Luc Bouthillier rappelle que le Québec est quand même parvenu à se doter d'une politique d'aires protégées convenable à partir de pratiquement rien, et ce, tout en maintenant des opérations forestières. Il croit que Québec devrait concentrer ses efforts à trouver des solutions qui existent en foresterie, notamment pour compenser les baisses de possibilité par une exploitation plus intensive dans certaines zones.

D'autant plus que d'autres éléments risquent de mettre de l'huile sur le feu, par exemple la motion 65 présentée par les écologistes au dernier congrès du Forest Stewardship Council (FSC), sur laquelle Greenpeace risque de mettre beaucoup de pression. Il s'agit de la motion sur les paysages forestiers intacts. Le professeur rappelle qu'une règlementation similaire, imposée dans les forêts de l'Ouest américain, a provoqué une baisse de la possibilité forestière de 80%.

Une poursuite historique

Le président de FSC Canada (Forest Stexardship Council), François Dufresne, n'a pas voulu commenter sur le fond la poursuite intentée par son membre de la chambre économique, Résolu, contre son membre de la chambre environnementale, Greenpeace. FSC n'intervient pas dans les litiges entre ses membres.
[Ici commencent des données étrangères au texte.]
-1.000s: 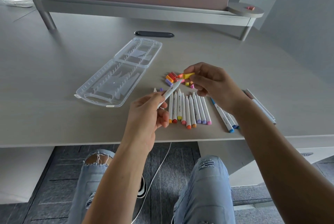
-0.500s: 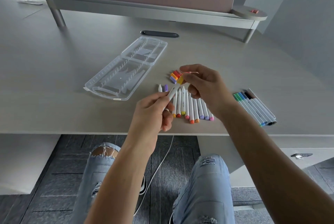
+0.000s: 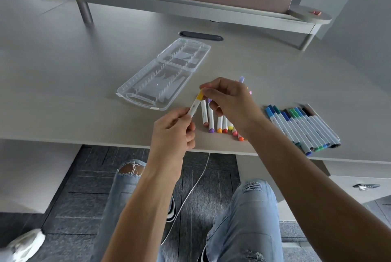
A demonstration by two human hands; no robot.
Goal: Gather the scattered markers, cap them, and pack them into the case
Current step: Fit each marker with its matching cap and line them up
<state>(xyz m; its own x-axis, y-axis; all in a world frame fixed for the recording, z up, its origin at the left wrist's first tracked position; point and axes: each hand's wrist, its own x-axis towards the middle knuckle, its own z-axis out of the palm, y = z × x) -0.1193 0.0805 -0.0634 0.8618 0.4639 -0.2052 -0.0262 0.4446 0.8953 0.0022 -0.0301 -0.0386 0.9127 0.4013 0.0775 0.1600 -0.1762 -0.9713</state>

«Le principe de FSC est de constituer un forum pour permettre aux groupes de différents intérêts de s'entendre. Ça réussit dans 95% des cas. Cette fois, il faut convenir que c'est la situation inverse qui se produit», a expliqué l'ingénieur forestier.
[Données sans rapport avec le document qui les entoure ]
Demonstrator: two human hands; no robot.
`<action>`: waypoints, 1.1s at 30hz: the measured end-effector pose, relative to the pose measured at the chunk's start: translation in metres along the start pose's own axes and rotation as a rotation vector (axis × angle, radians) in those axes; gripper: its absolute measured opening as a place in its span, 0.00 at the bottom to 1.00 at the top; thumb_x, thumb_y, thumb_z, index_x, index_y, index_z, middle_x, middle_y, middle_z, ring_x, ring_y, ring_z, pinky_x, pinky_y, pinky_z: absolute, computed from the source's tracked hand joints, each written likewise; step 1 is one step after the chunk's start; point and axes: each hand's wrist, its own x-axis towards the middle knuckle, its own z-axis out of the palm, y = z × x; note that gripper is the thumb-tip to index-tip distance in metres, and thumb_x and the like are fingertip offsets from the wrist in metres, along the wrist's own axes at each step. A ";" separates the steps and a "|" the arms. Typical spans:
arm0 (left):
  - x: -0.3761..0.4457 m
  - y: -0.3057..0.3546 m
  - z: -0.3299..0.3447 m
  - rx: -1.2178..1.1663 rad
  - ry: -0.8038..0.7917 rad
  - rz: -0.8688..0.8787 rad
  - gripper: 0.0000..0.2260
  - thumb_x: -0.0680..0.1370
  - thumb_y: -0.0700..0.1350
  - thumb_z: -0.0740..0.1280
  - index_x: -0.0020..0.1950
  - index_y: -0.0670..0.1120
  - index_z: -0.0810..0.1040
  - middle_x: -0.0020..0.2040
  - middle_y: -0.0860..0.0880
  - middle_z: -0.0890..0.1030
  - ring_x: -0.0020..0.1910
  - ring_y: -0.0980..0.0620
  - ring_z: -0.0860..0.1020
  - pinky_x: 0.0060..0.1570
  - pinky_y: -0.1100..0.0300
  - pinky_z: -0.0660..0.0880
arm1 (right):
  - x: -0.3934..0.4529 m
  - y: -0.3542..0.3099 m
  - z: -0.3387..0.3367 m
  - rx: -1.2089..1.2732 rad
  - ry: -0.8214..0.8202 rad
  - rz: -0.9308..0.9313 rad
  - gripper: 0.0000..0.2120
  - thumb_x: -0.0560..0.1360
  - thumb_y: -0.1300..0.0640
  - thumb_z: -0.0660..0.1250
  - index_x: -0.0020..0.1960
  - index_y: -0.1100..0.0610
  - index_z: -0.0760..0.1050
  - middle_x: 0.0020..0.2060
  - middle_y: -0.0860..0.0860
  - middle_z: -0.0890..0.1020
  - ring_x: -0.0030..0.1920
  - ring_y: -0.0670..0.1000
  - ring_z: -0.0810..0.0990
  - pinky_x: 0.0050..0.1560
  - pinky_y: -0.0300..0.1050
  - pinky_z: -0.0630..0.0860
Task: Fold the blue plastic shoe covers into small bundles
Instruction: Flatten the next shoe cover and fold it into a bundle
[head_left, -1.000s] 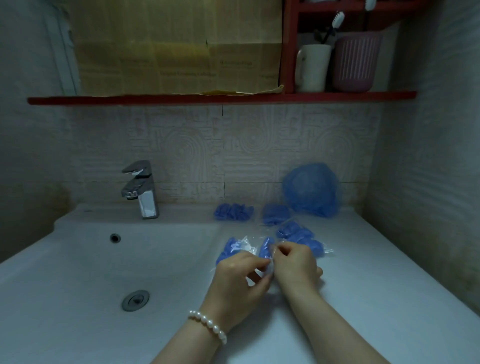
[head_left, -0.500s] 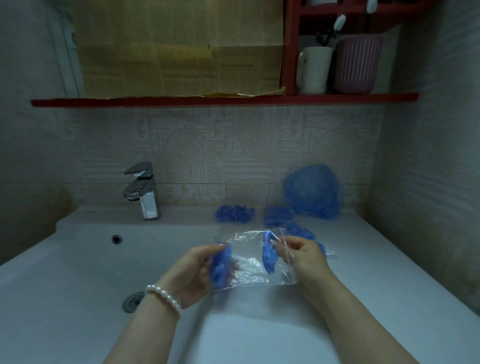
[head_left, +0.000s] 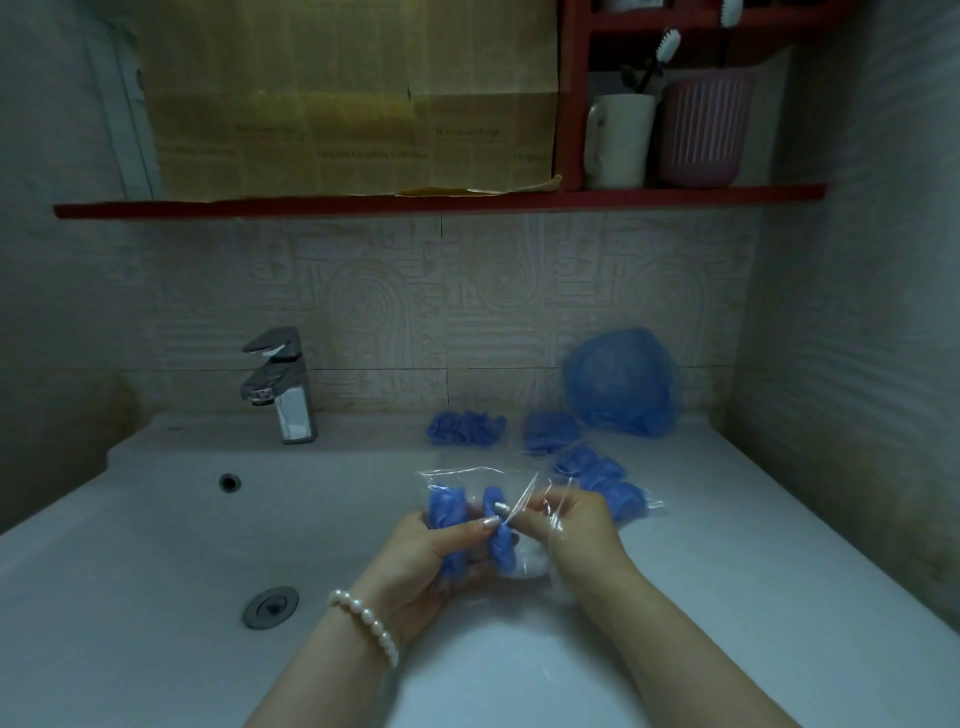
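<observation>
Both hands' grip (head_left: 511, 519): 1 clear bag (head_left: 470, 483) w/ 2 blue covers (head_left: 447, 509).

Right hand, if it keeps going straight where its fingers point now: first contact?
Probably the blue shoe cover inside the clear bag. The right hand pinches the bag's edge, fingers aimed left at it and the left hand gripping it. Depth is unclear.

Faint printed lines run across the flattened cardboard sheet (head_left: 353, 104) propped on the red shelf (head_left: 311, 208) above the sink; the lettering is too blurred and dim to read with confidence. No legible text, brand, number or sign appears on the white mug (head_left: 621, 140), the pink ribbed cup (head_left: 706, 127), the faucet (head_left: 280, 384) or the clear plastic bag (head_left: 470, 480).
</observation>
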 end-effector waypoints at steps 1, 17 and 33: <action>0.000 -0.001 0.001 -0.010 0.005 0.012 0.07 0.65 0.34 0.68 0.43 0.35 0.77 0.41 0.36 0.80 0.39 0.45 0.82 0.36 0.56 0.80 | 0.001 0.002 0.001 -0.041 0.021 -0.023 0.12 0.67 0.65 0.74 0.29 0.55 0.76 0.23 0.46 0.77 0.29 0.46 0.77 0.32 0.37 0.73; 0.009 0.012 -0.014 -0.252 0.377 0.207 0.22 0.71 0.31 0.68 0.62 0.42 0.66 0.54 0.40 0.77 0.48 0.45 0.79 0.40 0.57 0.80 | -0.002 -0.019 -0.023 0.077 0.073 0.260 0.15 0.74 0.49 0.67 0.43 0.61 0.82 0.34 0.54 0.83 0.31 0.52 0.79 0.33 0.42 0.75; 0.022 -0.027 0.002 1.873 0.098 0.477 0.20 0.80 0.58 0.48 0.58 0.54 0.77 0.72 0.61 0.61 0.70 0.55 0.55 0.60 0.56 0.48 | -0.003 0.003 -0.016 -0.472 0.183 0.218 0.08 0.67 0.64 0.71 0.38 0.55 0.72 0.32 0.53 0.79 0.33 0.54 0.80 0.31 0.40 0.73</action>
C'est aussi le retour à la case départ. Les parties de bras de fer entre l'industrie et les groupes environnementaux avaient connu une accalmie avec l'entente boréale canadienne. Cette entente n'a pas fait long feu et, aujourd'hui, les deux grands joueurs de l'industrie et du mouvement écologiste s'affrontent devant les tribunaux américains. François Demers admet que cette poursuite va colorer tout le secteur de la foresterie québécoise et canadienne.